Que deviendra l’économie américaine après la pandémie ? (1) Jerome Powell, né le 4 février 1953 à Washington est un avocat et banquier, considéré comme républicain modéré. Il est, depuis 2018, président du Conseil des gouverneurs de la Réserve fédérale des États-Unis (FED).

Que deviendra l’économie américaine après la pandémie ?

ABONNÉS • À peine installée, la nouvelle administration américaine a annoncé un dispositif de relance économique d’une ampleur impressionnante. Le plan d’aide déjà voté par le Congrès atteint 1 900 milliards de dollars, soit presque 10 % du PIB d’avant-crise. Avec les 3 000 milliards déjà engagés en 2020, on aboutit à un total presque égal au quart du PIB – quatre fois le volume du plan de relance Obama en 2009 ; à quoi viendrait s’ajouter un plan d’investissement en infrastructure de l’ordre, lui aussi, de 3 000 milliards (paru dans SAY 4, 2e trim. 2021).

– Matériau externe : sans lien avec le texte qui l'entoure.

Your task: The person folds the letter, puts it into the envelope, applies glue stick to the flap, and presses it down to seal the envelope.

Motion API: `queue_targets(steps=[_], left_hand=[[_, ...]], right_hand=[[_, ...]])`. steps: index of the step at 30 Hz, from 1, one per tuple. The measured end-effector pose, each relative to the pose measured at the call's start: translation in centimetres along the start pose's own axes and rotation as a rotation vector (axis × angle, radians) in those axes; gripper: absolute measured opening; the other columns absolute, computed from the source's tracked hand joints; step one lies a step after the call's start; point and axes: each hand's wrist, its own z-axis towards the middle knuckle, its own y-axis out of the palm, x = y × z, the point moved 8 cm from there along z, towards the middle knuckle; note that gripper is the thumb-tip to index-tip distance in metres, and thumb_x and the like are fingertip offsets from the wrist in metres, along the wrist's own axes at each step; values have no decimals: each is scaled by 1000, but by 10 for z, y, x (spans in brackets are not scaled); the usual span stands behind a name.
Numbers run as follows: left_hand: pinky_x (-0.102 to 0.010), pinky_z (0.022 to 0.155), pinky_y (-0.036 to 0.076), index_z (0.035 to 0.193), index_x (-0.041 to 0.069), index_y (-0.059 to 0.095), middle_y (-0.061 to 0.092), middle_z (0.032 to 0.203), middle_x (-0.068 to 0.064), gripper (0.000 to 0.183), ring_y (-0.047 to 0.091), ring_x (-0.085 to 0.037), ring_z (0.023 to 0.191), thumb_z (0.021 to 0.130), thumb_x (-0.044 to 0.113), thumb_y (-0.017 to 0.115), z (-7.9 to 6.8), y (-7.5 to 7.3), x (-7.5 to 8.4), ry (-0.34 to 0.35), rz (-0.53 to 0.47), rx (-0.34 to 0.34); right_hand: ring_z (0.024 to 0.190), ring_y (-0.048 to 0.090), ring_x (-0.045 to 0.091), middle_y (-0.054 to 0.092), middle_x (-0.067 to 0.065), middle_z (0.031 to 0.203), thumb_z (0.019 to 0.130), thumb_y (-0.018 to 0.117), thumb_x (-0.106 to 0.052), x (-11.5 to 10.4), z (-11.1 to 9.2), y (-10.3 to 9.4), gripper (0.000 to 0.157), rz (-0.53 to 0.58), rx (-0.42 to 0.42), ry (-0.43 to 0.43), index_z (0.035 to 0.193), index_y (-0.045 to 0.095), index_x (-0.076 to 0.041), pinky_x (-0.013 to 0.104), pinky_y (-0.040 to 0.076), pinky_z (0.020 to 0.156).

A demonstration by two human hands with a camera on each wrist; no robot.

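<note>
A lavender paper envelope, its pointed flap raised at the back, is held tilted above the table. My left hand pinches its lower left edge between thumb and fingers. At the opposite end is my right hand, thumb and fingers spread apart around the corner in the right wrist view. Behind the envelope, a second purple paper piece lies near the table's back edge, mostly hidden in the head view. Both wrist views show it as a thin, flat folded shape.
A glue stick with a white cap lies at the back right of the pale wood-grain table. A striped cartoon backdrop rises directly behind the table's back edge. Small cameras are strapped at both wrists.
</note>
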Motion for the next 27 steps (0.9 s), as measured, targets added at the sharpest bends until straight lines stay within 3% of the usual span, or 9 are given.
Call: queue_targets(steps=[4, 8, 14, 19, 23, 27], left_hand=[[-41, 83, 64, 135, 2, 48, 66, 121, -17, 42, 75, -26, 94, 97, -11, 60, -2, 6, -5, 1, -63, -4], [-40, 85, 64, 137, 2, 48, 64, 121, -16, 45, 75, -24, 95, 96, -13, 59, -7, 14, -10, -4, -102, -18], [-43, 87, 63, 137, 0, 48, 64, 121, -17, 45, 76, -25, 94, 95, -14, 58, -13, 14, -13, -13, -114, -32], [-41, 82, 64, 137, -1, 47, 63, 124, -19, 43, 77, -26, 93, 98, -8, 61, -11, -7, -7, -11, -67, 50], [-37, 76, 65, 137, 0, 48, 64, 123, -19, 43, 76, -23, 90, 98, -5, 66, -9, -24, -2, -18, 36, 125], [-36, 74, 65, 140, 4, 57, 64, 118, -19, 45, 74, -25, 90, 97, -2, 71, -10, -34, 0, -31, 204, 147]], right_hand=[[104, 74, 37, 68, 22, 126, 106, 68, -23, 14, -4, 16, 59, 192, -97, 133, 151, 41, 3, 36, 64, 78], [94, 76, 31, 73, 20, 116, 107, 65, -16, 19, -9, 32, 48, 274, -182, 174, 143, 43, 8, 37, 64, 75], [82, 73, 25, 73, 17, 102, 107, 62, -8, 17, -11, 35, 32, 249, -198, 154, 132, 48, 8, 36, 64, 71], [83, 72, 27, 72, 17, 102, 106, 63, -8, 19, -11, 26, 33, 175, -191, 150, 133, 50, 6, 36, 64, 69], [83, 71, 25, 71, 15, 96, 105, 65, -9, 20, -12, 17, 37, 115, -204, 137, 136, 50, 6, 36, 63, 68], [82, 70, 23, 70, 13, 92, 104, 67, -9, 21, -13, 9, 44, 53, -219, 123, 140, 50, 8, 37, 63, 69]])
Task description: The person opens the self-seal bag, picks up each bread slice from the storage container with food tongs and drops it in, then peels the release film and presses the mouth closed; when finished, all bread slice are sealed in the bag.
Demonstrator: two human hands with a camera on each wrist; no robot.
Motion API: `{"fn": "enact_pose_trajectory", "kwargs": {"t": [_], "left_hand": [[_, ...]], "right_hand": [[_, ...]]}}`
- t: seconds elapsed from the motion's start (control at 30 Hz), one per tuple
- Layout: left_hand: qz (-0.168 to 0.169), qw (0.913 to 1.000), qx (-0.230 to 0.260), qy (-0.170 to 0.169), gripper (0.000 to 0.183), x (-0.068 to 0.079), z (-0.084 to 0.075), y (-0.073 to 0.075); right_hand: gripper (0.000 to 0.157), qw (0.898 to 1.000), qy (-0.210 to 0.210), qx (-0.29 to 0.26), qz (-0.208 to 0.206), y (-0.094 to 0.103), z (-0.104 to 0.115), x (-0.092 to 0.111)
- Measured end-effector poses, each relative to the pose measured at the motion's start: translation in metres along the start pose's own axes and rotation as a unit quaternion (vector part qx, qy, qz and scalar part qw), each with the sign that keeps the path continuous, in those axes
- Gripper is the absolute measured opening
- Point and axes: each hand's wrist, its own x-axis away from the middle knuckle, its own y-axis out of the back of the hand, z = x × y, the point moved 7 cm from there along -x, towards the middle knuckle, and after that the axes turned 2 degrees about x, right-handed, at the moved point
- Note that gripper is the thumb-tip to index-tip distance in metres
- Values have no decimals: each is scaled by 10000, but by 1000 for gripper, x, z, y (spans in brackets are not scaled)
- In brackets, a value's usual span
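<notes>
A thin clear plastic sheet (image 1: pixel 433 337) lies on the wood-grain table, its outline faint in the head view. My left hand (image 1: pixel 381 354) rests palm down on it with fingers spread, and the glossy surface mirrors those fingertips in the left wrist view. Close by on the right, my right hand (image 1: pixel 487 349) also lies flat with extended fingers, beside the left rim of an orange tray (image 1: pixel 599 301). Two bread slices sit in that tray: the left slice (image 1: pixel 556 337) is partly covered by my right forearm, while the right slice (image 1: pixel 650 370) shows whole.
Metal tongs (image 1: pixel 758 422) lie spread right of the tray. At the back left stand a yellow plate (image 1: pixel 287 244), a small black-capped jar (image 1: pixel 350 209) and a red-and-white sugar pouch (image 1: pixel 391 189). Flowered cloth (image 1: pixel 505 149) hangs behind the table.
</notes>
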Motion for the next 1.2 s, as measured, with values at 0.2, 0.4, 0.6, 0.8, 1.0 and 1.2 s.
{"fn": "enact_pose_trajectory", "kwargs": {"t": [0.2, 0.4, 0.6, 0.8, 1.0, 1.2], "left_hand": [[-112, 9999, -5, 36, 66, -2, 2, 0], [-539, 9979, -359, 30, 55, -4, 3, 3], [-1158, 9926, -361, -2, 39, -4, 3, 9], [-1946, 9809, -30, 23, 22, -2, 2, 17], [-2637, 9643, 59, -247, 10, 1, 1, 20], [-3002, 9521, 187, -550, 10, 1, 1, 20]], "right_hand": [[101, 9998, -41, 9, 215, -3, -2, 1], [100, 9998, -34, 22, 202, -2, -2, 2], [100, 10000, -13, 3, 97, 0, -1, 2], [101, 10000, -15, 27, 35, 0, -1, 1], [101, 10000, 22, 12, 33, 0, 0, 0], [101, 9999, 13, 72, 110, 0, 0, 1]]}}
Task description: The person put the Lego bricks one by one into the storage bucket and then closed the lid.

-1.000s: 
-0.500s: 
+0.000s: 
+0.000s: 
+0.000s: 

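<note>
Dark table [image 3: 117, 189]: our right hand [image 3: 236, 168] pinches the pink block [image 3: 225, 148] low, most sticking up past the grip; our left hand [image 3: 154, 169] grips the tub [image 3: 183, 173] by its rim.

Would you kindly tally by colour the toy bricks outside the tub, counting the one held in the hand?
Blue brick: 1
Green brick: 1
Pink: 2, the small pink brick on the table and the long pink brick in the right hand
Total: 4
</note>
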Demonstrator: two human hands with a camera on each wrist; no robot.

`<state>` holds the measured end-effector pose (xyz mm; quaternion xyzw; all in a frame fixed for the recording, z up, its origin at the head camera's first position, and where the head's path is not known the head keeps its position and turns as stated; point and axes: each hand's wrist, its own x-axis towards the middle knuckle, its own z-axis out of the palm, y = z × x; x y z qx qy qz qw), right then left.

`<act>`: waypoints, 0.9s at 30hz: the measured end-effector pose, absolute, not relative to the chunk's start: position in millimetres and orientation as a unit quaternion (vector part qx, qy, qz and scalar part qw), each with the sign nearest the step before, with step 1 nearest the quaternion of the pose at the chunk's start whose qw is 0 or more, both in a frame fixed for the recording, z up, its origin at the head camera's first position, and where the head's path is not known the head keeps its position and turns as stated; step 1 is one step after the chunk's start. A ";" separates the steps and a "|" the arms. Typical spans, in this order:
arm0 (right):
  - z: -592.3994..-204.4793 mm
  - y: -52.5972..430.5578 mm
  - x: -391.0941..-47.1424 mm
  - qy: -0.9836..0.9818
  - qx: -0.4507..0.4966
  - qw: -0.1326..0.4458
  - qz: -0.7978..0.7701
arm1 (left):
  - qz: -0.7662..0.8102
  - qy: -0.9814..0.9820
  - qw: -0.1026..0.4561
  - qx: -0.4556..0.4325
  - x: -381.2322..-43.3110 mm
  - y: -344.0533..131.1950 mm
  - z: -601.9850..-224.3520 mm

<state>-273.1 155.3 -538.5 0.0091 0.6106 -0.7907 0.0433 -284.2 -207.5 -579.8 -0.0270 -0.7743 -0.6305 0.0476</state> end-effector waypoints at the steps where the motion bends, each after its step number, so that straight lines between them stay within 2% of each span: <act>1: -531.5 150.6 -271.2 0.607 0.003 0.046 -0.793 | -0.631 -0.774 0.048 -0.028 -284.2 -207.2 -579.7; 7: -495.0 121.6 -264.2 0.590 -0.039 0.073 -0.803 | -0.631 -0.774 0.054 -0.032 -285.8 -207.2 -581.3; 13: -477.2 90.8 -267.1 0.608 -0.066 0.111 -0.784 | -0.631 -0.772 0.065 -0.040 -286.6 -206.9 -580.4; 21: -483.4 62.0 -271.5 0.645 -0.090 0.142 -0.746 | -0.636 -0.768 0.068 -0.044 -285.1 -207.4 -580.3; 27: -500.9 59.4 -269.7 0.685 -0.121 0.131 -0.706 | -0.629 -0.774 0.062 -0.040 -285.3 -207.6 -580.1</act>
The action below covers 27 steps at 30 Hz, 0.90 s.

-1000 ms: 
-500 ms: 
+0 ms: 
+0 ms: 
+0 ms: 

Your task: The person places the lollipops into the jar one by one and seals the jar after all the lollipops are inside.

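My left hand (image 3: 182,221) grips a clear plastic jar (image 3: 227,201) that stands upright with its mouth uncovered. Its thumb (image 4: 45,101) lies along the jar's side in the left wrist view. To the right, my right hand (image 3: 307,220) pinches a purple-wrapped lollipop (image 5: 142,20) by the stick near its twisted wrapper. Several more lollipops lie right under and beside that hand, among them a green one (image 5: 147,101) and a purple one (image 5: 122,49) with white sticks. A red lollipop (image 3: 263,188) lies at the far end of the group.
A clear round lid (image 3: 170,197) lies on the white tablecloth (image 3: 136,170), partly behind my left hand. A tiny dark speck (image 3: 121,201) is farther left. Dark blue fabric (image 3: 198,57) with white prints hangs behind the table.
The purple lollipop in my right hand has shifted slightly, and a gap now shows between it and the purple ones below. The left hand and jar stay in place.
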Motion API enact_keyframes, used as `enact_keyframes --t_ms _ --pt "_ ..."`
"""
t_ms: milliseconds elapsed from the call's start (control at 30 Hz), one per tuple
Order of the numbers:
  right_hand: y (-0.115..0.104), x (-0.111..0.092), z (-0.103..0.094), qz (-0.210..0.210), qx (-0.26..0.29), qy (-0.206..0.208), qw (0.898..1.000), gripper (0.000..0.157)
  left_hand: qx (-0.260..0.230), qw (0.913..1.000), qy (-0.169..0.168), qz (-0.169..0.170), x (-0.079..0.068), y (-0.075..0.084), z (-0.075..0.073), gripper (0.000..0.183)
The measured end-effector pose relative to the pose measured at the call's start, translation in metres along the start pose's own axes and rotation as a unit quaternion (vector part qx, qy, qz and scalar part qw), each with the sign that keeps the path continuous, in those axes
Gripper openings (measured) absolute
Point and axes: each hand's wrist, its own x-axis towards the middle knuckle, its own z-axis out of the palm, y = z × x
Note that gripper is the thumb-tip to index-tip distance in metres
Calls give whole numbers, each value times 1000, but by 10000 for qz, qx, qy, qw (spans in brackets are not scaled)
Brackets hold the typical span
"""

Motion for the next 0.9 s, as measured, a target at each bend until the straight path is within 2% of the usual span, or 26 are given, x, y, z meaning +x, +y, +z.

Qu’une intervention massive soit nécessaire, nul n’en doute. Le choc économique créé par la pandémie et les mesures gouvernementales qu’elle a suscitées aura été d’une ampleur exceptionnelle. Entre le dernier trimestre de 2019 et le second trimestre de 2020, donc sur 6 mois, le PNB a chuté de plus de 11 % ; par comparaison, sur les 15 mois séparant le dernier trimestre de 2007 du fond de la Grande Récession, au premier trimestre de 2009, la baisse n’était « que » de 7,7 %. Dans les quatre premiers mois de la pandémie, l’économie américaine perd plus de 20 millions d’emplois, alors que la crise de 2008 en avait détruit la moitié en un an et demi. Le rebond spectaculaire du troisième trimestre de 2020 (+ 7,5 % de PIB, 10 millions d’emplois créés) s’est heurté à un regain pandémique massif à partir de mi-novembre, alors que certaines aides du premier plan (et notamment les allocations chômage exceptionnelles) arrivaient à leur terme, rendant nécessaire le nouveau plan voté en décembre par l’administration Trump. Enfin, le nombre officiel de morts causées par la pandémie vient de dépasser les 550 000 ; mais des calculs fondés sur l’excès statistique de mortalité conduisent à un total plus proche de 650 000 – et le chiffre continue de s’accroître.

Une relance excessive ?

Malgré ces chiffres catastrophiques, l’ampleur du plan Biden soulève des inquiétudes d’ordres divers. La principale tient au calendrier. Si grave que soit la situation sanitaire actuelle, il est permis d’être relativement optimiste sur une issue favorable dans les mois qui viennent, sous l’effet conjugué des mesures relativement strictes prises dans de nombreux États, de la baisse d’activité du virus en période estivale, et surtout de la montée en puissance des campagnes de vaccination. Par ailleurs, la crise actuelle est profondément différente des crises passées. La baisse d’activité se concentre sur certains secteurs (hôtellerie, restauration, transports, évènementiel…), alors que d’autres fleurissent ; et l’épargne des ménages s’est accrue considérablement (de quelque 1 600 milliards, selon Fannie Mae, avant même le plan Biden). Une relance massive mettra inévitablement du temps à se diffuser ; le risque est que son impact maximal soit atteint à un moment où l’économie est déjà en phase ascendante, tendant alors à provoquer une surchauffe. Larry Summers, ancien secrétaire d’État au Trésor et l’un des principaux conseillers économiques du président Obama, remarquait récemment que le montant du stimulus, sur les mois à venir, allait fort probablement largement dépasser le recul de la croissance dû à la crise ; même avec un multiplicateur Keynesien relativement faible, le risque d’excès de demande est évident.